| Assignment |
Where the listing below has a line with "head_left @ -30", write out exactly that line and every line after it, stopping after the line with "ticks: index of".
⁂
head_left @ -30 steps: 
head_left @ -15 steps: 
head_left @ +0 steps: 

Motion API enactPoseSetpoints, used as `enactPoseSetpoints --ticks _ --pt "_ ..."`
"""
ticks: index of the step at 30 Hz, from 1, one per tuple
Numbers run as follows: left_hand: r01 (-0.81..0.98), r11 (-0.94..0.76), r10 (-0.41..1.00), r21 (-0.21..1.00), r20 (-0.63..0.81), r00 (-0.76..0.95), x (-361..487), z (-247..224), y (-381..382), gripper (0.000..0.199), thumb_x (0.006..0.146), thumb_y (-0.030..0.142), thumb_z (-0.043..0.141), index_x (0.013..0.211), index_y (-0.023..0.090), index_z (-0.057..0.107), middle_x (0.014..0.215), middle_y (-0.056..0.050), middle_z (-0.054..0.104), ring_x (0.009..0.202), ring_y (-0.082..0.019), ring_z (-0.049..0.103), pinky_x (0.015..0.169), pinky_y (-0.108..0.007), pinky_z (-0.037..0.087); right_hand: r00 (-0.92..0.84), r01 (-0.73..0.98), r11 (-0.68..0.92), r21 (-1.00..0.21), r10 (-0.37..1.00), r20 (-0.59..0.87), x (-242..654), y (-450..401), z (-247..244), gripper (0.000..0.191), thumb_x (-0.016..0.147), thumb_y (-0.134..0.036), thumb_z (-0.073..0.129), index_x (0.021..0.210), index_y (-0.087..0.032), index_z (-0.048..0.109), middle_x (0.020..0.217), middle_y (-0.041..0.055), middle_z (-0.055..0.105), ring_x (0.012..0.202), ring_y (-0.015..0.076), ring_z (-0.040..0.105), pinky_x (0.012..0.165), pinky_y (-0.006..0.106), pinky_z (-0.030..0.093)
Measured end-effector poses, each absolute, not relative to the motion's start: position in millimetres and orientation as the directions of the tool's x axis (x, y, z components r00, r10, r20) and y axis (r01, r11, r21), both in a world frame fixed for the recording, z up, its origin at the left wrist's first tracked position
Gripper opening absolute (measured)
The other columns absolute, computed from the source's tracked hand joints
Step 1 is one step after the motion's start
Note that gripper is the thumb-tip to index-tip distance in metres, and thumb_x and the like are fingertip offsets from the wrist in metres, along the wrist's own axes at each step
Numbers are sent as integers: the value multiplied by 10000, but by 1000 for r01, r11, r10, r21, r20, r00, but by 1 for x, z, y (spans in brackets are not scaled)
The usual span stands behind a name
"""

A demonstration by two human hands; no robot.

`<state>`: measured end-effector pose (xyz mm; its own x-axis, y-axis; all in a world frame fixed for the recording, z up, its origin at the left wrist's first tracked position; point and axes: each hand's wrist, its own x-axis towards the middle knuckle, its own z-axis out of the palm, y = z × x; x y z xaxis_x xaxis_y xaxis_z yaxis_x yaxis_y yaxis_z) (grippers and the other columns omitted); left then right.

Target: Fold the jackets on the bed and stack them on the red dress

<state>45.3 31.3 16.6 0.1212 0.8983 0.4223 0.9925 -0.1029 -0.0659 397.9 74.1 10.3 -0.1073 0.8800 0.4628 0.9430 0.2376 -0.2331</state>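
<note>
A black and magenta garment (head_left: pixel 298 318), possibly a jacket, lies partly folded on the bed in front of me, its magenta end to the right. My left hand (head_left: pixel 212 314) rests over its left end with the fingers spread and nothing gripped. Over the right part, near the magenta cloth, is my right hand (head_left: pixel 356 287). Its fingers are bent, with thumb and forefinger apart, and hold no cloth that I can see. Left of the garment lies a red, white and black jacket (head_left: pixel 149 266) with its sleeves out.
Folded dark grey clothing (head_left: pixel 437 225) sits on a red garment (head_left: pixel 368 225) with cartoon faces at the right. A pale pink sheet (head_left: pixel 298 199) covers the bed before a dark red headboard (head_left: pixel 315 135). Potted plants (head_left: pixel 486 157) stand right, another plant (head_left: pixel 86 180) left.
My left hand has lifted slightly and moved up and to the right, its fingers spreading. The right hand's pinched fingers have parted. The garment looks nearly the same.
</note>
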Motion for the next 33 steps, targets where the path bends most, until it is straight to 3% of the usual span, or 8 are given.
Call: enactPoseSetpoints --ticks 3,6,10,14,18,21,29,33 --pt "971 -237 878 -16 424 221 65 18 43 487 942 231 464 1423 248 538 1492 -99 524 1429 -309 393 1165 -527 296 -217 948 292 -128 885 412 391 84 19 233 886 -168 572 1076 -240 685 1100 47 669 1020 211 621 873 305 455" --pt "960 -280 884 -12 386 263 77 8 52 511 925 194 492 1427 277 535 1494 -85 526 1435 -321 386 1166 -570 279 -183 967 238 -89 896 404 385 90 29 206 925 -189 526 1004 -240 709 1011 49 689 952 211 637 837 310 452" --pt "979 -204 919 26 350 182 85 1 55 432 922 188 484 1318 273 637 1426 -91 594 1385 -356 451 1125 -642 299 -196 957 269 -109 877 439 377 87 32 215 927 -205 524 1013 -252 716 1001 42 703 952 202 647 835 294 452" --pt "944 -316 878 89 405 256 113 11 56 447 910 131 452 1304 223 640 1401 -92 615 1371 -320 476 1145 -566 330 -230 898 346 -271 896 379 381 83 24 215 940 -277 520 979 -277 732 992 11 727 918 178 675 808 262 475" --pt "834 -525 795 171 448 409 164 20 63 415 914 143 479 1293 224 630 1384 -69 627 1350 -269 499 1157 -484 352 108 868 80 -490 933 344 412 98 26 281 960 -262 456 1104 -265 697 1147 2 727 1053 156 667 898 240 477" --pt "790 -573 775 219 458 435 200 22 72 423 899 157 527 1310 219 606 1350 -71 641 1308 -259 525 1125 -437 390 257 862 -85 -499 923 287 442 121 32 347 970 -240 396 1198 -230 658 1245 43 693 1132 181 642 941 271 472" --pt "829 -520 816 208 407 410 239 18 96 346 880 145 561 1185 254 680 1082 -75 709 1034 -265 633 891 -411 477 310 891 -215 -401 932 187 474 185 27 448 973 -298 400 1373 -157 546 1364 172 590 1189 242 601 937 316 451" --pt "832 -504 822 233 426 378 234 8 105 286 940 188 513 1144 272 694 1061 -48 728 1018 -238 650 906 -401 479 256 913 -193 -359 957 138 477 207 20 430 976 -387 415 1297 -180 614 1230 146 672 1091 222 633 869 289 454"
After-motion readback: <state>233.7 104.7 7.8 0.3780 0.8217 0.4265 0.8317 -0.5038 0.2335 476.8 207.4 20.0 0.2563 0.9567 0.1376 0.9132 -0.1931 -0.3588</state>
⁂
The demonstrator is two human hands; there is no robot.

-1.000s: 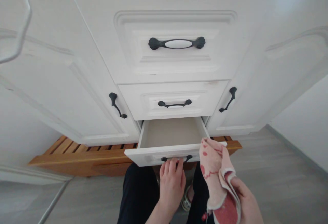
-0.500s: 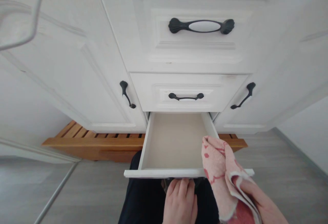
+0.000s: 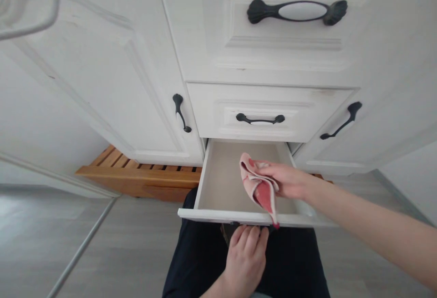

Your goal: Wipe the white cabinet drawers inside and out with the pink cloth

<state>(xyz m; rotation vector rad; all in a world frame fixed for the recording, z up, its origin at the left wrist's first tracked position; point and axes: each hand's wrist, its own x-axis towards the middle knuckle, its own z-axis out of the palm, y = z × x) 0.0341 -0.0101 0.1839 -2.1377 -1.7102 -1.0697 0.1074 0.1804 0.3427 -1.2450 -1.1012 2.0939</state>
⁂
| Written reply |
head_left @ -30 steps: 
head_left @ -15 steps: 
head_left @ +0 steps: 

Motion API enactPoseSetpoints, used as `enactPoseSetpoints --ticks _ --pt "_ ..."`
"""
ticks: index of the step at 30 Hz, from 1, one per tuple

What the exercise required is now done.